Callery, 32 and a graduate of Cardiff College of Art, said: 'He's someone who really does know what he's looking at. He spent nearly an hour at the gallery. He wanted to look at the work very carefully, see it in different light . . . He did the business in the back of the gallery, but I could tell by the way he was responding . . . that he obviously enjoyed the paintings.'

Despite the sale, Callery has to leave his Docklands studio, originally exempted from business rates, because of an pounds 8,000 bill for next year.

Such is Mr Saatchi's standing, there is an assumption that when he recognises a talent, the artist is made. But this purchase does give a boost to a market bruised by recession. However, although others are taking a break from collecting, Mr Saatchi has been buying constantly. He gave Britons their first glimpse of some of today's most respected Americans - the scribblings of Cy Twombly and minimalism of Donald Judd; also, the outrageous Neo-Pop artist Jeff Koons and Surrealist Robert Gober, subject of a show at the Serpentine Gallery this month.

More recently, Mr Saatchi has concentrated on younger British artists. He has been known to snap up 20 works in one go, relying on gut feeling, according to sources close to him.

Among most recent 'discoveries' was Damien Hirst, best known for a sculpture involving a rotting cow's head in a pool of blood and a box of thousands of maggots.

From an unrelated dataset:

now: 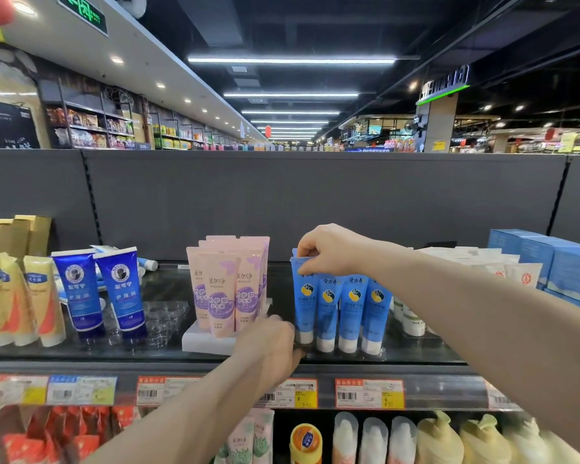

Another is Marc Quinn, whose sculpture with nine pints of the artist's blood is exhibited in the latest show at the Saatchi Gallery in north-west London. Despite largely adverse press criticism, that show has attracted about 8,000 people, excluding parties from schools and colleges.

However, just as Mr Saatchi can make a career, they say he can break one too. The art world gets edgy when he sells, questioning his motives or accusing him of being a glorified dealer. He sells as he buys, in bulk.

Defenders argue that a private collector is not accountable and by showing his art in his gallery he is doing more than most.